*** GIVEN DATA ***
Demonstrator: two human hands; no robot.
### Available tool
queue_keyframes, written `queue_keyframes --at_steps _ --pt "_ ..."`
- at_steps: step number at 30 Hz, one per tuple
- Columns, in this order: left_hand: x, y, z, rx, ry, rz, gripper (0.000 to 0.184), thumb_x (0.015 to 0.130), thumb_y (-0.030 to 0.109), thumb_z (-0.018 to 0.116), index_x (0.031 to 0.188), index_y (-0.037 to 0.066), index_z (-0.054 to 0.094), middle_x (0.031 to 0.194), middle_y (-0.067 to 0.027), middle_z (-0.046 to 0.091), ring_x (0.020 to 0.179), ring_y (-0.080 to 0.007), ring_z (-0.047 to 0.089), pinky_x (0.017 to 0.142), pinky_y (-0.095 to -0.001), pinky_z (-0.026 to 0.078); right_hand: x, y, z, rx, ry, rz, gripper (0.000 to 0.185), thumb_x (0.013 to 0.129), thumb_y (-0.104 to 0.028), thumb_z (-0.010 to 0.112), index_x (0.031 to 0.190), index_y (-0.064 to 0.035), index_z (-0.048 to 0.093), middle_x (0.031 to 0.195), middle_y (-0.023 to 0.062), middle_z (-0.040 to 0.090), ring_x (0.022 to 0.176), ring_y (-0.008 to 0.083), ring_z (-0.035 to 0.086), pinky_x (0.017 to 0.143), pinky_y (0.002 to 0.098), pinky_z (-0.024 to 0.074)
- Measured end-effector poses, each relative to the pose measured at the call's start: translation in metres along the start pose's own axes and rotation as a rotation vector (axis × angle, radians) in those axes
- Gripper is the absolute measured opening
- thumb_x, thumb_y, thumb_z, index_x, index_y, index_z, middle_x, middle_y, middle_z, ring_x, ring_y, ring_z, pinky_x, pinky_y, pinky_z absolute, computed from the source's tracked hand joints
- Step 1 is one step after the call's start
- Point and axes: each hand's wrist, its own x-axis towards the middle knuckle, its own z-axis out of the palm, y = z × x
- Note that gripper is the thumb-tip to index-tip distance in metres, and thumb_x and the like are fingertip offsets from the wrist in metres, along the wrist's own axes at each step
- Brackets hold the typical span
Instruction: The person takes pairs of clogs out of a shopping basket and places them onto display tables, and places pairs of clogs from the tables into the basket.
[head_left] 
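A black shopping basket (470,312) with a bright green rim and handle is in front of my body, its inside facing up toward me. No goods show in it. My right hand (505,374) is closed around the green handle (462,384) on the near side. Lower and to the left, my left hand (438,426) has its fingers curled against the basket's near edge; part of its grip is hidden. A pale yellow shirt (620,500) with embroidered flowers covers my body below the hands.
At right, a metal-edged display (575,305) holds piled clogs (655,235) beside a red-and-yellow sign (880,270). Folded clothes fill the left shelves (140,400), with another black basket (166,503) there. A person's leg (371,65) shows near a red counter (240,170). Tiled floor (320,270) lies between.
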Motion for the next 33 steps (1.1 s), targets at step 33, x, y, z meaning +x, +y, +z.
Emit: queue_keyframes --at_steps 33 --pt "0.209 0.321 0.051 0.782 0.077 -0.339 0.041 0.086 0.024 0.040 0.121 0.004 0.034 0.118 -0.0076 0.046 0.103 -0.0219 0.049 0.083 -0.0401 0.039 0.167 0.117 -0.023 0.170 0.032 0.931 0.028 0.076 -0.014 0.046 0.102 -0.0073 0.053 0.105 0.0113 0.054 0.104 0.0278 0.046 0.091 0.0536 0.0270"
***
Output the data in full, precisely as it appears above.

ANSWER BOX
Demonstrator: two human hands; no robot.
### Available tool
queue_keyframes, written `queue_keyframes --at_steps _ --pt "_ ..."`
- at_steps: step number at 30 Hz, one per tuple
- Columns, in this order: left_hand: x, y, z, rx, ry, rz, gripper (0.000 to 0.184), thumb_x (0.015 to 0.130), thumb_y (-0.030 to 0.109), thumb_z (-0.018 to 0.116), index_x (0.031 to 0.188), index_y (-0.037 to 0.066), index_z (-0.054 to 0.094), middle_x (0.031 to 0.194), middle_y (-0.067 to 0.027), middle_z (-0.046 to 0.091), ring_x (0.020 to 0.179), ring_y (-0.080 to 0.007), ring_z (-0.047 to 0.089), pinky_x (0.017 to 0.142), pinky_y (-0.095 to -0.001), pinky_z (-0.026 to 0.078); right_hand: x, y, z, rx, ry, rz, gripper (0.000 to 0.185), thumb_x (0.013 to 0.129), thumb_y (-0.104 to 0.028), thumb_z (-0.010 to 0.112), index_x (0.031 to 0.190), index_y (-0.064 to 0.035), index_z (-0.048 to 0.093), middle_x (0.031 to 0.195), middle_y (-0.023 to 0.062), middle_z (-0.040 to 0.090), ring_x (0.022 to 0.176), ring_y (-0.008 to 0.083), ring_z (-0.035 to 0.086), pinky_x (0.017 to 0.143), pinky_y (0.002 to 0.098), pinky_z (-0.024 to 0.074)
- Measured end-effector poses, each relative to the pose measured at the call's start: translation in metres along the start pose's own axes and rotation as a rotation vector (axis × angle, radians) in those axes
- Gripper is the absolute measured opening
- thumb_x, thumb_y, thumb_z, index_x, index_y, index_z, middle_x, middle_y, middle_z, ring_x, ring_y, ring_z, pinky_x, pinky_y, pinky_z absolute, computed from the source's tracked hand joints
- Step 1 is one step after the call's start
- Point and axes: each hand's wrist, its own x-axis towards the middle knuckle, its own z-axis out of the palm, y = z × x
- Note that gripper is the thumb-tip to index-tip distance in metres, and thumb_x and the like are fingertip offsets from the wrist in metres, along the wrist's own axes at each step
- Brackets hold the typical span
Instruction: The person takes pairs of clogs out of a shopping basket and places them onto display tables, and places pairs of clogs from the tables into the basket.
[head_left] 
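A black shopping basket (470,312) with a bright green rim and handle is in front of my body, its inside facing up toward me. No goods show in it. My right hand (505,374) is closed around the green handle (462,384) on the near side. Lower and to the left, my left hand (438,426) has its fingers curled against the basket's near edge; part of its grip is hidden. A pale yellow shirt (620,500) with embroidered flowers covers my body below the hands.
At right, a metal-edged display (575,305) holds piled clogs (655,235) beside a red-and-yellow sign (880,270). Folded clothes fill the left shelves (140,400), with another black basket (166,503) there. A person's leg (371,65) shows near a red counter (240,170). Tiled floor (320,270) lies between.
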Motion for the next 33 steps (1.1 s), targets at step 33, x, y, z meaning +x, +y, +z.
Emit: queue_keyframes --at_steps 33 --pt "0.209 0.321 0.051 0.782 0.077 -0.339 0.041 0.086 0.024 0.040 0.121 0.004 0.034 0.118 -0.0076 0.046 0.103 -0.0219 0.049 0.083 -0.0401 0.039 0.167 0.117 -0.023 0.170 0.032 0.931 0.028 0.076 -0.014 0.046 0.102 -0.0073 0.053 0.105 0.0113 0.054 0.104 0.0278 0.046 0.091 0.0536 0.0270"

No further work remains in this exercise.